Tree Data Structure

ANSHUANSHU
12 min read

Introduction to Trees in C++

When working with data structures in C++, most beginners start with arrays, stacks, or queues—structures where data is stored linearly. But not all problems fit neatly into a straight line. That’s where trees, a powerful non-linear data structure, come in.

A tree organizes data in a hierarchical manner, much like a family tree or a file directory on your computer. Each piece of data is stored in a node, and these nodes are connected in a way that represents parent-child relationships.

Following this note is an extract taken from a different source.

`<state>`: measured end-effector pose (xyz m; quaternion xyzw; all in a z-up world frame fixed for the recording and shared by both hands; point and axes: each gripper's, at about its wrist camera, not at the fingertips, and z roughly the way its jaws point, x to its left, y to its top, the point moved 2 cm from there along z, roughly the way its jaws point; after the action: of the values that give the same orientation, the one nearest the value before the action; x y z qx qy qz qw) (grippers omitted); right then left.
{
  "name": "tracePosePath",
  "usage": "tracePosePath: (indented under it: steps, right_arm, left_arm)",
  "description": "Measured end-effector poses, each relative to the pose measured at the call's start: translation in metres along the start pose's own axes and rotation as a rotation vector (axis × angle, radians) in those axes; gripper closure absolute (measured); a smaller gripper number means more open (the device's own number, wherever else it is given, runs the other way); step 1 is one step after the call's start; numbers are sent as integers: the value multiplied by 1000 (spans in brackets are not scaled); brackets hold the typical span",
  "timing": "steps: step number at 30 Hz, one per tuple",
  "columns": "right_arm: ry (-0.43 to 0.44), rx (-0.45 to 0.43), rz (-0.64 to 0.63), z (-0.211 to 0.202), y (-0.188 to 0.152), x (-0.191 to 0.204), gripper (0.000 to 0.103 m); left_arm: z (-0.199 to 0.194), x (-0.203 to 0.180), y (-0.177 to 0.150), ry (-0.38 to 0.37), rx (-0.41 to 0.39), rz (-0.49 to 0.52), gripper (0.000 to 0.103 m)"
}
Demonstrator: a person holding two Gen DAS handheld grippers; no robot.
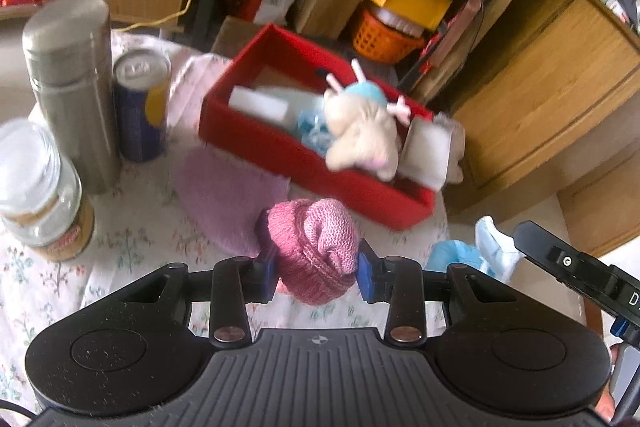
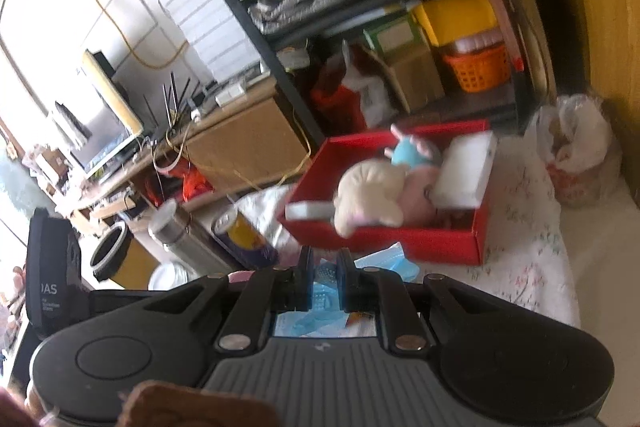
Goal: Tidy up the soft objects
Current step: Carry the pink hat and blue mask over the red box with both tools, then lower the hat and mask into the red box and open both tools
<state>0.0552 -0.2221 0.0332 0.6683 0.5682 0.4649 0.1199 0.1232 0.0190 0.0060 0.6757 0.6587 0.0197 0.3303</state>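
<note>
Flask and can flank red box; left gripper pinches pink hat.

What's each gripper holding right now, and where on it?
Left gripper: pink knit hat, bunched between the jaws. Right gripper: blue face mask, near its edge.

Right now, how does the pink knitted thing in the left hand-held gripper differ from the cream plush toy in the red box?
The pink knitted piece is bunched up and pinched in the left hand-held gripper, above the table; the cream plush toy lies loose in the red box, touched by neither gripper. The knit is ribbed yarn in one pink; the plush is smooth cream with pink trim. Both are soft.
</note>
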Motion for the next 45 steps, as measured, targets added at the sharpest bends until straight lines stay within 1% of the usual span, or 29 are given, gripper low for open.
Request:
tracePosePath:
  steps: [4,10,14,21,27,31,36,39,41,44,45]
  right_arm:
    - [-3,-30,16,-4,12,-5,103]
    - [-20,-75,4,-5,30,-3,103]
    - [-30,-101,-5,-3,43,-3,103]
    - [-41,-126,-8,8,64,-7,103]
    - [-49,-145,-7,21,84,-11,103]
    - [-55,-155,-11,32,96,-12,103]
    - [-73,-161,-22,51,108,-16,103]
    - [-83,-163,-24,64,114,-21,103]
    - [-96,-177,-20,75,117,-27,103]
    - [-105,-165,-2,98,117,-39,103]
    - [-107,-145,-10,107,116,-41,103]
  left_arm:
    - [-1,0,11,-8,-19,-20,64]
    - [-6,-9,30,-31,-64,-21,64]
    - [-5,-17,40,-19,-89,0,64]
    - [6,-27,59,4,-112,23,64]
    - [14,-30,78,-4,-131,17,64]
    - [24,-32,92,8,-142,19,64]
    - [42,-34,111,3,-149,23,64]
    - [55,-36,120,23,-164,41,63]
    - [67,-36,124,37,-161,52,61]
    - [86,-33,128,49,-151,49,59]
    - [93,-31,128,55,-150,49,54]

In this article, we’ll dive deep into what trees are, why they’re important, and how to work with them in C++. We’ll explore various types of trees, their internal structure, how to implement them using both arrays and pointers, and how to traverse them using different techniques like preorder, inorder, and postorder.

Whether you're preparing for technical interviews or building efficient software systems, understanding trees is a must. Let’s get started!


Tree is a Non-Linear Data Structure

A tree is a widely used non-linear data structure that simulates a hierarchical structure. Unlike arrays, stacks, or queues—which are linear and store elements in a sequential manner—trees branch out in multiple directions.

Each element in a tree is called a node, and the structure begins with a special node called the root. Nodes can have zero or more child nodes, and there's a one-way connection (called an edge) between parent and child nodes.

Key Characteristics:

  • Non-linear: Nodes are not connected in a single line.

  • Hierarchical: Parent → Child relationships form a hierarchy.

  • No cycles: A tree does not contain loops or cycles.

Real-World Examples:

  • File systems (folders inside folders)

  • Organization charts (CEO → Managers → Employees)

  • HTML DOM Tree


Tree Consists of Root, Leaves, and Intermediate Nodes

In a tree data structure, every element is called a node, and each node plays a specific role based on its position:

Root Node

  • The topmost node in a tree.

  • It’s the starting point of the tree and has no parent.

  • Every tree has only one root.

Leaf Nodes

  • Nodes that do not have any children.

  • They are the endpoints or terminal nodes of the tree.

  • In a binary tree, a node with both left and right as NULL is a leaf.

Intermediate (Internal) Nodes

  • Nodes that are neither root nor leaves.

  • These nodes have at least one child and serve as a bridge between root and leaf nodes.

Example:

        1        ← Root
       / \
      2   3      ← Intermediate Nodes
     / \   \
    4   5   6    ← Leaf Nodes

Understanding these roles is crucial because many tree operations (like traversals, height calculation, or insertion) depend on identifying these types of nodes correctly.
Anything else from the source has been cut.